In a global economy, which is increasingly dominated by China rather than Anglophone America, it looks like the wrong way to go, which is why it is encouraging to hear that some schools like Harrogate Grammar are vigorously bucking the trend. In this non-selective academy, all students study a combination of French plus either German, Spanish or Italian. Around 24 languages are studied in total, thanks to a deal with the Rosetta Stone language experts. The school’s aim is to create a different culture from the one prevailing in most schools, one where the question is no longer, “Why study languages?” but “Which ones shall I study?”
It is good to learn that experts see Harrogate Grammar as a model because countering the trend towards knowledge of only one language is a noble ideal, as well as profitable from the point of view of Britons competing in the global jobs market.
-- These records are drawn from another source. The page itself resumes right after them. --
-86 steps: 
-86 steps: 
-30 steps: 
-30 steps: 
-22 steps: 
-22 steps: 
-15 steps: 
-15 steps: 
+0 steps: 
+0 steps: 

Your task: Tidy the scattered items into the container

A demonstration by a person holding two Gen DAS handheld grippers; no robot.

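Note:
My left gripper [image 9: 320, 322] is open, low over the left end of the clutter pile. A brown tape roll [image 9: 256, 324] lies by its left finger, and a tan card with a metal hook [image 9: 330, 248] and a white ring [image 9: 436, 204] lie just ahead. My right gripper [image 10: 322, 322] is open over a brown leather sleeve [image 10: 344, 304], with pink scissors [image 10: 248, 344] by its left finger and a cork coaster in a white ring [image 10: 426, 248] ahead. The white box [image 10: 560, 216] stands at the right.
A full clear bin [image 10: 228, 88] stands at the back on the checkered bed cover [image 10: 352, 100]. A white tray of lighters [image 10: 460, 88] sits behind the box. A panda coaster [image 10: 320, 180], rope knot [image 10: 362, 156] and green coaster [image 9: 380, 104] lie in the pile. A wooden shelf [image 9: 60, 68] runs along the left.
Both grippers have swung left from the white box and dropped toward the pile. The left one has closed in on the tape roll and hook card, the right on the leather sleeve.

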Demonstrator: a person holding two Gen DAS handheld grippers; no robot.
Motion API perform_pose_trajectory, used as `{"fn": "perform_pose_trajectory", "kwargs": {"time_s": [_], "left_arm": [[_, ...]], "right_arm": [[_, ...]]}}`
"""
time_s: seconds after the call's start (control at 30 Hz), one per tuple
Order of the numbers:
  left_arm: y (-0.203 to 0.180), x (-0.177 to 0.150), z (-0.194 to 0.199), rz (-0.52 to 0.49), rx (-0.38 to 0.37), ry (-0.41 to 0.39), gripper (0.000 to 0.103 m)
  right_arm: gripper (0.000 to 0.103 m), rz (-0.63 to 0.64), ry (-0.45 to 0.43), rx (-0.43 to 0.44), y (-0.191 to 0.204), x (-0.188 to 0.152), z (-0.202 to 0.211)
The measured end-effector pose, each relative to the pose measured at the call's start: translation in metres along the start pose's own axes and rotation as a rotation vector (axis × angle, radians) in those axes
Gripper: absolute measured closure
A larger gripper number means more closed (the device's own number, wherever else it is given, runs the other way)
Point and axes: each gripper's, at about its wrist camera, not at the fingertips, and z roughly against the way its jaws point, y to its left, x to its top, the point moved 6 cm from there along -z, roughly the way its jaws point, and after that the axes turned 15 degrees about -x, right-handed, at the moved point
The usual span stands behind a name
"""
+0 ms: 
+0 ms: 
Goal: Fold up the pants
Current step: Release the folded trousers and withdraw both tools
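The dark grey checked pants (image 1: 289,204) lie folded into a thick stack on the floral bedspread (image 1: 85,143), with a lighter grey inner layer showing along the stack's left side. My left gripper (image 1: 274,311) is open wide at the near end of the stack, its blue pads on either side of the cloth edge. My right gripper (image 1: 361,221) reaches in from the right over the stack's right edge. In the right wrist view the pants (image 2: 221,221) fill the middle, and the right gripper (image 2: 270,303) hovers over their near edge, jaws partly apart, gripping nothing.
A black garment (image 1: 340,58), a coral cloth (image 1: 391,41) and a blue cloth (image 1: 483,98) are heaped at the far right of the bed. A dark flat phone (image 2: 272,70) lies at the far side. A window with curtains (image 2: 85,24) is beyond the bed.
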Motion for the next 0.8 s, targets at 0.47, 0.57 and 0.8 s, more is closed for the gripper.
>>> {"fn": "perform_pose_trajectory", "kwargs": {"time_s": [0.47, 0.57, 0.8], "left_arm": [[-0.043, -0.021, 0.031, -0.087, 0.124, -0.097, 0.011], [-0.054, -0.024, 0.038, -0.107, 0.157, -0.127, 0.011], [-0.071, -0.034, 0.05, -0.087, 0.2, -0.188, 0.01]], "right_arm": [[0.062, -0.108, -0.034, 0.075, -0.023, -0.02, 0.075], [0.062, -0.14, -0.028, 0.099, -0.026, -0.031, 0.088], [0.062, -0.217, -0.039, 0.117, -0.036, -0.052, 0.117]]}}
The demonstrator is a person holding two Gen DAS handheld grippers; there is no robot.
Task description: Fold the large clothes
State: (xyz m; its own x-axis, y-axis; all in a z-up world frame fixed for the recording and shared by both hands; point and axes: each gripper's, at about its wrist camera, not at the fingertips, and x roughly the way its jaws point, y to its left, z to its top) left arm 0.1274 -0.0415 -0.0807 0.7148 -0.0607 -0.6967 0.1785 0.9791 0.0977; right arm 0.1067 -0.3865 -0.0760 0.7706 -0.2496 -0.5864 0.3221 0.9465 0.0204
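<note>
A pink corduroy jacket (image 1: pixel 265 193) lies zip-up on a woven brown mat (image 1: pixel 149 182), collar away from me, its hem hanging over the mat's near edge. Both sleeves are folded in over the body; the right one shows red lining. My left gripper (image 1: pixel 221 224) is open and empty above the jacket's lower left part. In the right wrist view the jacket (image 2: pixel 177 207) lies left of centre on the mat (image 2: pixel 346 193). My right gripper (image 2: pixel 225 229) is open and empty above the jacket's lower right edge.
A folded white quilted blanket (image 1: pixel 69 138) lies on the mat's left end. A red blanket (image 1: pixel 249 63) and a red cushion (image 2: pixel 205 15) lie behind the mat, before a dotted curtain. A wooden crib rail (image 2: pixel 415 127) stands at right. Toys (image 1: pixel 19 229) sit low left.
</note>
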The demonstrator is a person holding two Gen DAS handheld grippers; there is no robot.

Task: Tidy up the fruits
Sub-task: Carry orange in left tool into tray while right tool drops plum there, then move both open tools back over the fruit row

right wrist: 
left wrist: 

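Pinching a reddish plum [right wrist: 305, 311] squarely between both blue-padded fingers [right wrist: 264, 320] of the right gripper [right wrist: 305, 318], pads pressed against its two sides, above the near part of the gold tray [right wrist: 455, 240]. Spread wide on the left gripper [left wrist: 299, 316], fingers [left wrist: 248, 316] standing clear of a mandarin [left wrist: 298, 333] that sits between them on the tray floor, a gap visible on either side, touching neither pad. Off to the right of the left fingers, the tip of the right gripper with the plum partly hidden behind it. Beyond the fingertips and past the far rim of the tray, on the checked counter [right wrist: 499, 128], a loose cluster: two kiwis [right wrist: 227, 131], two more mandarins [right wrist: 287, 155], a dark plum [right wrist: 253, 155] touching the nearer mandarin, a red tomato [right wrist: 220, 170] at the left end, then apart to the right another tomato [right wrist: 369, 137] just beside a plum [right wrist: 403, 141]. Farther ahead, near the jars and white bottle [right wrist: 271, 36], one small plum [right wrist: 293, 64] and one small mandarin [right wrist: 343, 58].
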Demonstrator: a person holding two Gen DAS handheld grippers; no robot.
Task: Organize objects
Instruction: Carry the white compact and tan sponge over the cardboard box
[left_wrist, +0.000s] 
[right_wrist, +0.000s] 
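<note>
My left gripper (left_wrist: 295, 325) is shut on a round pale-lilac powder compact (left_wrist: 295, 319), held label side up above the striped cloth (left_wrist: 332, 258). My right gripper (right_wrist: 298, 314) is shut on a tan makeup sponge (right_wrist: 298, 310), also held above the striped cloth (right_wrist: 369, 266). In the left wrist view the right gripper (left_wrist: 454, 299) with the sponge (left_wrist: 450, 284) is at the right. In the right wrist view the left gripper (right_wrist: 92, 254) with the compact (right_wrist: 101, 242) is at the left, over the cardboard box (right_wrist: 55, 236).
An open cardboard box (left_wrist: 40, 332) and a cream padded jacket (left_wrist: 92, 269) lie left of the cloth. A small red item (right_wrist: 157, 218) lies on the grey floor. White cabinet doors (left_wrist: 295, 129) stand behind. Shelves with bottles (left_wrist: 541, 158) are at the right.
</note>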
If all our children learned a foreign language properly it would be almost be a second Enlightenment, because confinement to English alone inevitably limits appreciation of other cultures. Indeed, it is a manifestation of an ugly cultural supremacism.
If we don’t want a situation in which only private school pupils know more than a smattering of French – in which knowledge of another language is another badge of class distinction – we need to look to Harrogate Grammar’s example, as well as revisiting policy changes that made languages optional at GCSE level.